Is it possible to use a Swiss company car for private purposes in the EU without triggering customs and VAT?

The use of a Swiss declared and registered company car is possible without triggering EU customs duties if it is commercially used. The employee as a resident of the EU (e.g. Germany or Austria) may use her/his Swiss declared and registered car for private purposes only for her/his way to work. There are no exceptions possible. Otherwise, the car must be declared for EU customs and VAT purposes.

Consequently, EU resident home office workers should currently leave their company car in their garage as otherwise the private use of a Swiss company car could become very costly (i.e. at least 15% EU VAT on the car´s market value plus customs if no preferential treatment is eligible).

Does working from home abroad have an effect on social security laws applicable to cross-border commuters?

Applicable social security laws in principle

Within the EU, a specific regulation governs what social security scheme is applicable to employees living and/or working in different member states. Being a part of the free movement package between Switzerland and the EU, the regulation is directly applicable in Switzerland as well.

As a matter of principle, employees are subject to the social security laws of one member state only. Employees are normally subject to the social security laws of the state in which they are physically performing their work. There are, however, certain exceptions to this principle. For instance, a cross-border commuting employee, who works a significant part (i.e., 25% or more) in her/his country of residence, will be subject to the social security laws of the country of residence, not the country where the main place of work is located.

General (not corona virus) view on the home office situation

The rules summarized above also apply to employees working (partly) from home.
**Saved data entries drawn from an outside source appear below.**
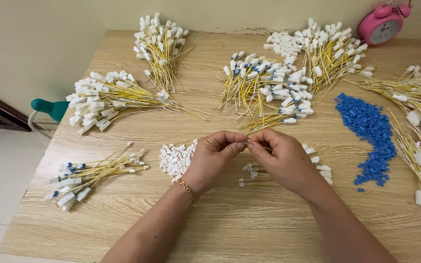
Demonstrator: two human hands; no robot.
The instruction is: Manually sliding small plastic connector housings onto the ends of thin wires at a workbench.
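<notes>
Two hands, the left hand [214, 155] and the right hand [281, 157], were over one wooden table [230, 229]. One pink alarm clock [382, 24] stood at the back. There was one heap of blue beads [370, 132] and one pile of loose white plugs [176, 158]. About seven bundles of yellow wires [108, 97] lay spread around; the separate wires were too many to count.

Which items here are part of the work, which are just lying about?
In use: left hand and right hand pinching a yellow wire; yellow wire bundles; loose white connectors; blue pieces.
Lying about: pink alarm clock; teal chair back; wooden table.
</notes>
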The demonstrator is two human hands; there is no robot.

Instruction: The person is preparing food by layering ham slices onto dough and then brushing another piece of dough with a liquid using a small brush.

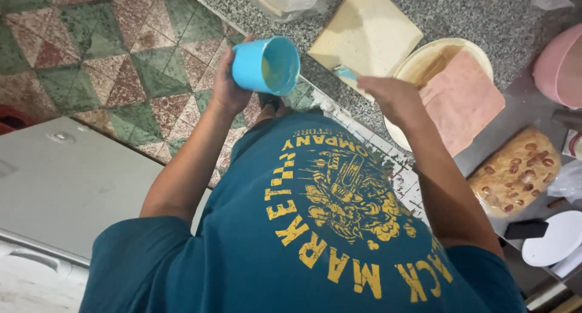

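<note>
The left hand (227,85) grasped a tilted blue plastic cup (267,64); the right hand (391,94) clenched a blue-handled utensil (345,74) over a square cream slab (364,34) on the granite bench (473,16).

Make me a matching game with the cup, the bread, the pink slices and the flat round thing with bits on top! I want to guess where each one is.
Things:
1. blue cup
2. bread slice
3. pink slices
4. round flatbread

Places:
A. on the cream plate
B. on the metal tray, at the right
C. in the left hand
D. on the speckled counter, by the right hand

Pairs: 1-C, 2-D, 3-A, 4-B
</note>
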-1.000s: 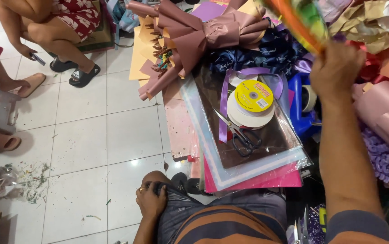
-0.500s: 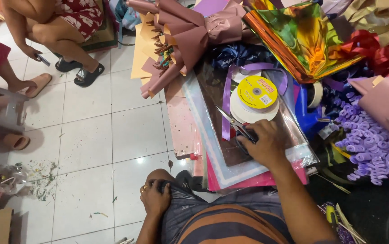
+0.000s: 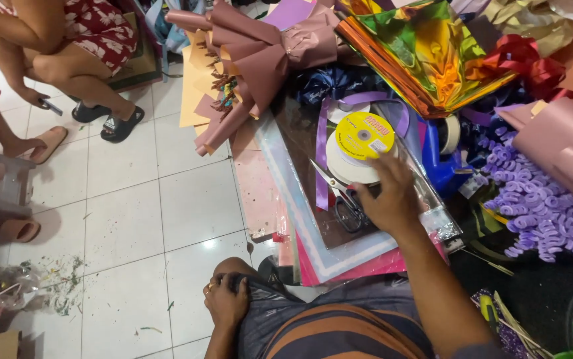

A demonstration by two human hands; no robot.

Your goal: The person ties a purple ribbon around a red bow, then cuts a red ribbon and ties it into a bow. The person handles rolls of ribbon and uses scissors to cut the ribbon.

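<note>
Your right hand [image 3: 389, 199] is closing around grey-handled steel scissors [image 3: 341, 196] lying beside the yellow-labelled white ribbon spool [image 3: 359, 149] on stacked paper; your left hand [image 3: 225, 302] is gripping your knee; the open blades risk snagging that wrapping.

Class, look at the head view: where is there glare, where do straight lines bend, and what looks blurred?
Head view: glare on the foil wrap and floor tiles; tile lines bow towards the edges, a wide-lens effect; the right hand by the scissors is slightly soft.

Glossy metal scissors [image 3: 340, 193] lie at nine o'clock of a smooth ribbon spool [image 3: 359, 153]. At one o'clock, shiny iridescent foil [image 3: 433, 53]; the mauve wrap [image 3: 266, 53] looks matt, perhaps paper.
</note>
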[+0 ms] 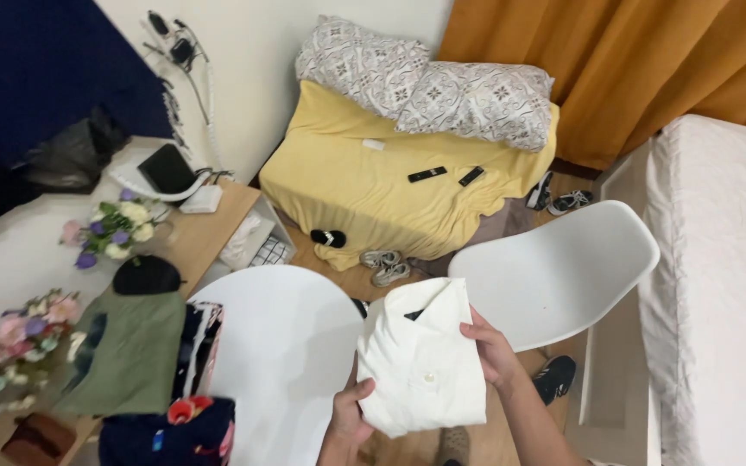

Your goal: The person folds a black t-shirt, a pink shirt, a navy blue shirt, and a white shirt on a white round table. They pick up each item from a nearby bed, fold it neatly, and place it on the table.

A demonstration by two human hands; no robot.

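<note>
Lower centre of frame: left hand (349,423) and right hand (491,348), fingers clamped on a folded white shirt (422,358), beside the round white bench (282,354) and white chair (554,267).

1. The left hand (349,420) is cut off at the wrist by the bottom edge, its fingers hidden behind the folded white shirt (422,355).
2. At 7 o'clock, the dark patterned garment (170,434) runs off frame.
3. At 3 o'clock, the white bed (723,285) is cropped.
</note>
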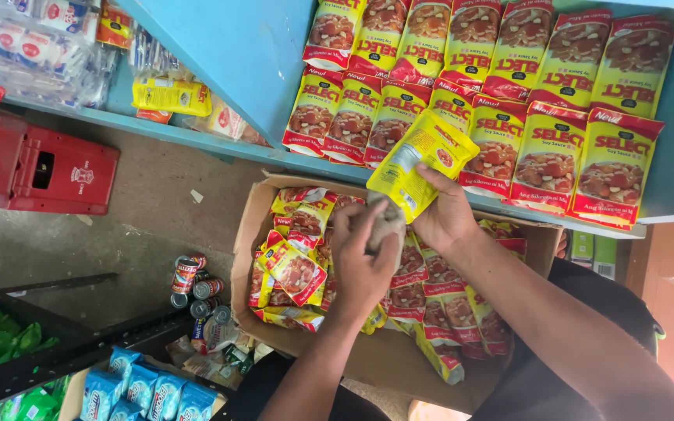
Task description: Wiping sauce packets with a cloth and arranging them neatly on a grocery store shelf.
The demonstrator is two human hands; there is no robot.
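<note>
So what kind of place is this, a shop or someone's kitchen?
Most likely a small grocery shop. The blue wooden shelf holds rows of identical yellow-and-red sauce pouches, an open cardboard box below holds more, and the right hand holds one yellow pouch while the left hand presses a grey cloth against it.

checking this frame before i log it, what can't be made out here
- Head view: what the left hand presses on the yellow pouch is a blurred grey lump.
- Cardboard box: both arms hide its middle.
- Cans on the floor: too small to identify.
- Right hand covers the pouch's lower corner.
</note>
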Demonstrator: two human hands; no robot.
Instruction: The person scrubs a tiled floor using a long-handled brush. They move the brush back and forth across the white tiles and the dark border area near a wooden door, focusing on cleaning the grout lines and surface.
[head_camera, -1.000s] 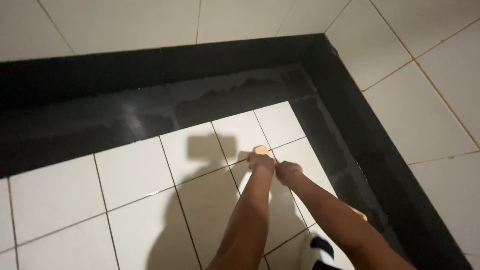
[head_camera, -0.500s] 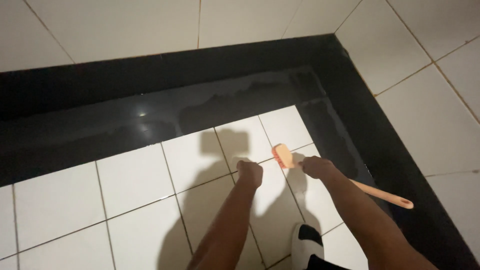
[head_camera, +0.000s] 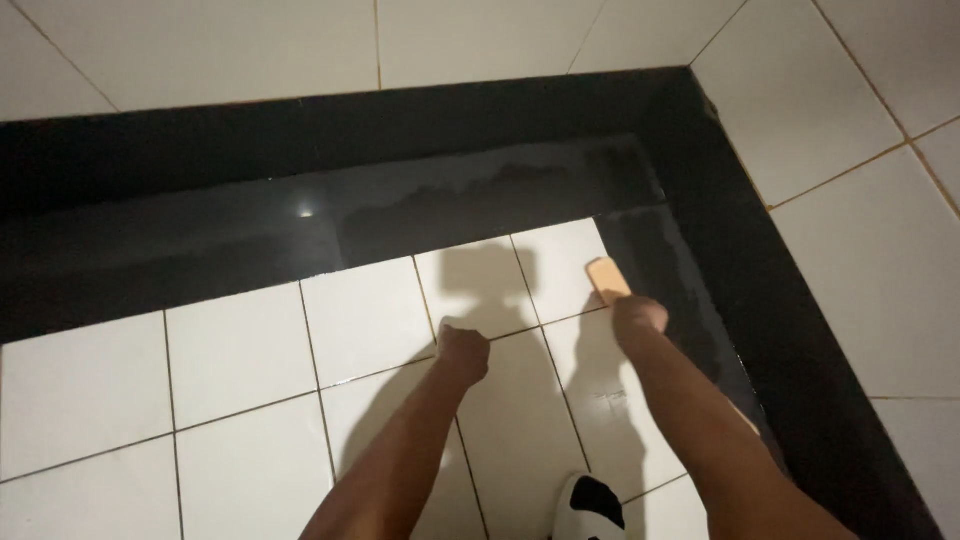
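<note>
Scrubbing the floor (head_camera: 250, 400) near its far right corner, the right hand (head_camera: 640, 318) has its fingers closed around the brush (head_camera: 607, 277). The left hand (head_camera: 462, 350) is fisted, empty. Keep the head flat along the black border (head_camera: 690, 290).

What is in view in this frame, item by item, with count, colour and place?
floor tiles: many, white, lower left and centre
border strip: one, black and glossy, between floor and wall, turning the corner at right
wall tiles: several, white, top and right
brush: one, orange-pink, only its head shows, in the right hand near the corner
shoe: one, white and black, bottom edge
left hand: one, fisted, knuckles close to the floor; contact unclear
right hand: one, grip closed on the brush
</note>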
If, for instance, a French resident works four days per week in Switzerland and one day per week from home, she or he will be subject to the social security laws of Switzerland only. In such case, the work performed at home should not qualify as significant (i.e., below 25%) in light of the applicable rules on the coordination of the social security systems.
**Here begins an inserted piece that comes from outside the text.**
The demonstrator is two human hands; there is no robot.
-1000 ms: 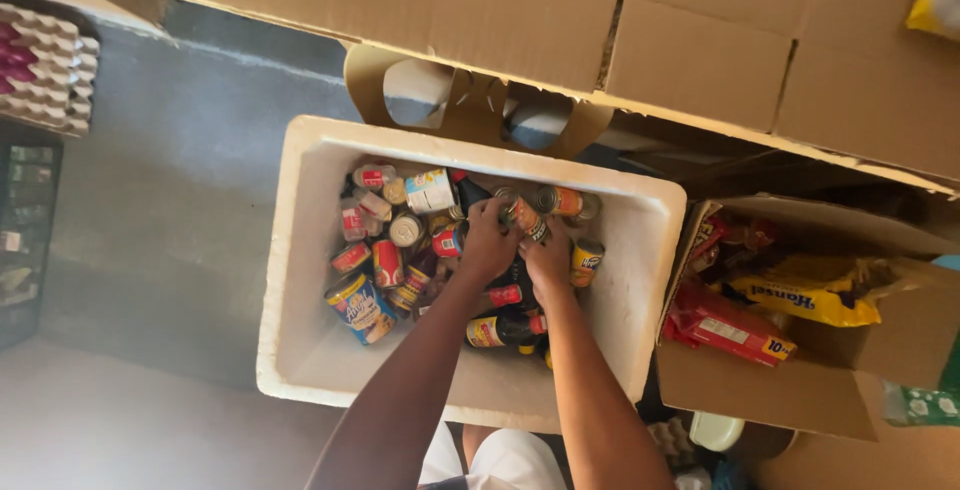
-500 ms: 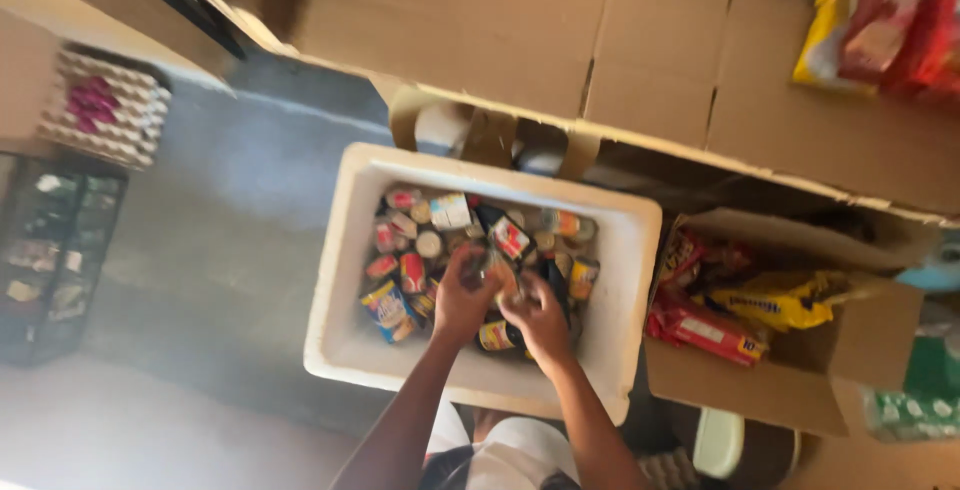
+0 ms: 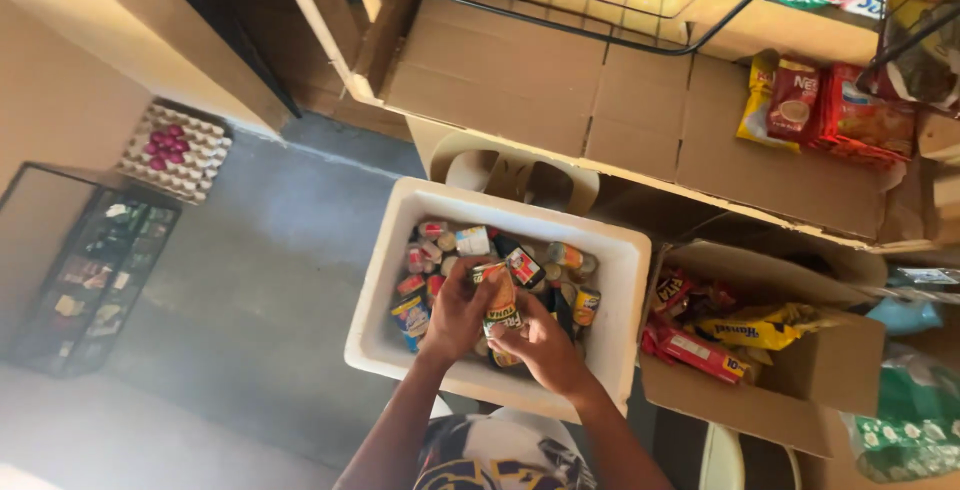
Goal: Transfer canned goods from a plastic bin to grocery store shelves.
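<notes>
A white foam box (image 3: 390,335) stands on the grey floor, filled with several small cans and bottles (image 3: 440,250). Over its near half, my left hand (image 3: 455,312) and my right hand (image 3: 545,348) are both closed around a yellow-labelled can (image 3: 501,302), held upright above the other cans. A second small can (image 3: 487,271) sits right at its top by my left fingers.
An open cardboard box (image 3: 800,380) of red and yellow snack packets stands right of the foam box. A cardboard-lined shelf (image 3: 620,100) with more packets (image 3: 800,100) runs behind. An egg tray (image 3: 175,150) and a dark crate (image 3: 90,280) lie on the left.
My view has tilted up toward the shelf. My hands have come out of the pile toward me, lifting the yellow-labelled can.
</notes>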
In contrast, if the same employee works two days from home and three days in the Swiss office only, French social security laws will generally apply. The employer will thus need to make contributions to the French social security authorities, whereas no contributions should be due in Switzerland.
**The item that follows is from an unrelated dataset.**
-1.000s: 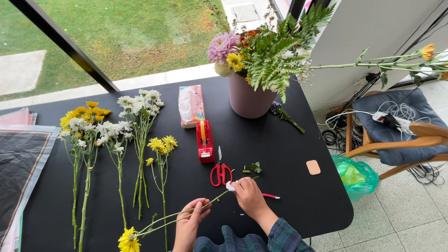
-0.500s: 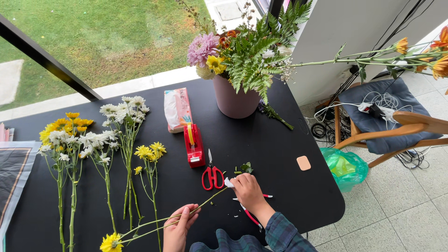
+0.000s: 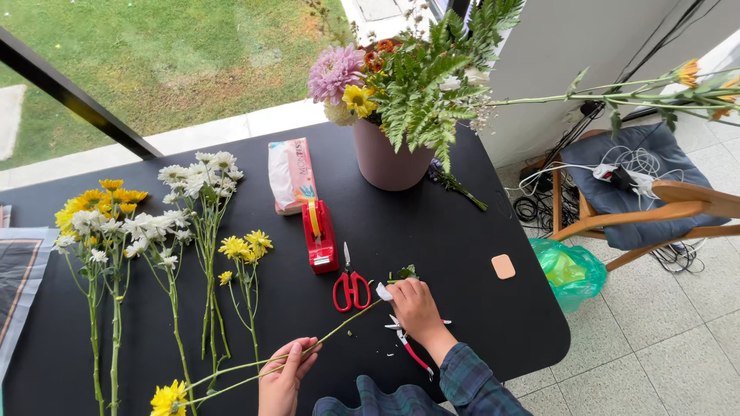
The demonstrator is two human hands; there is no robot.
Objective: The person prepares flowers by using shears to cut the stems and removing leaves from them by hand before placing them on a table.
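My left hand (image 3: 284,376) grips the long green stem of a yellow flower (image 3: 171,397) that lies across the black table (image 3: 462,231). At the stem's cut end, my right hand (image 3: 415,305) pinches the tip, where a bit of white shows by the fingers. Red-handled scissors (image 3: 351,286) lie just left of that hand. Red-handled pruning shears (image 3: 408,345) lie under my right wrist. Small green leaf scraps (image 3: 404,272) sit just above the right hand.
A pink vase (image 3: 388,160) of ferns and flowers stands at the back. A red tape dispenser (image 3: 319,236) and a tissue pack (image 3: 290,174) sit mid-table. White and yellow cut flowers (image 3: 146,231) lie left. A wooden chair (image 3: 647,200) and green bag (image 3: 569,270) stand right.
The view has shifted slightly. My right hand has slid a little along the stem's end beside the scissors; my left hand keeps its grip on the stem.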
Home office in times of the corona virus

Due to the current COVID-19 epidemic, many companies have instructed their employees to stay at home and work out of their home office. This will, at least temporarily, mean that cross-border commuters will work more than 25% of their time from home. For this reason, the question arises whether such employees will be, at least temporarily, subject to the social security laws of their country of residence.

In principle, the answer is no. The relevant provisions of the applicable EU regulation require that work is carried out habitually and not just temporarily in several countries. As a rule of thumb, the situation during the next twelve months must be considered. A few one-off weeks of home office work, especially in the current exceptional economic situation, should not lead to a shift of the social security nexus for cross-border commuting employees. They remain subject to Swiss social security legislation if they were already subject to Swiss social security law prior to the coronavirus epidemic. Even a temporary fluctuation of the work performed in the country of residence because of the epidemic should not change the social security rules applicable to cross-border commuters who have previously worked in several countries.

Finally, it should be noted that it is also not necessary to systematically issue certificates (e.g., A1 forms) as is usually the case for posted employees.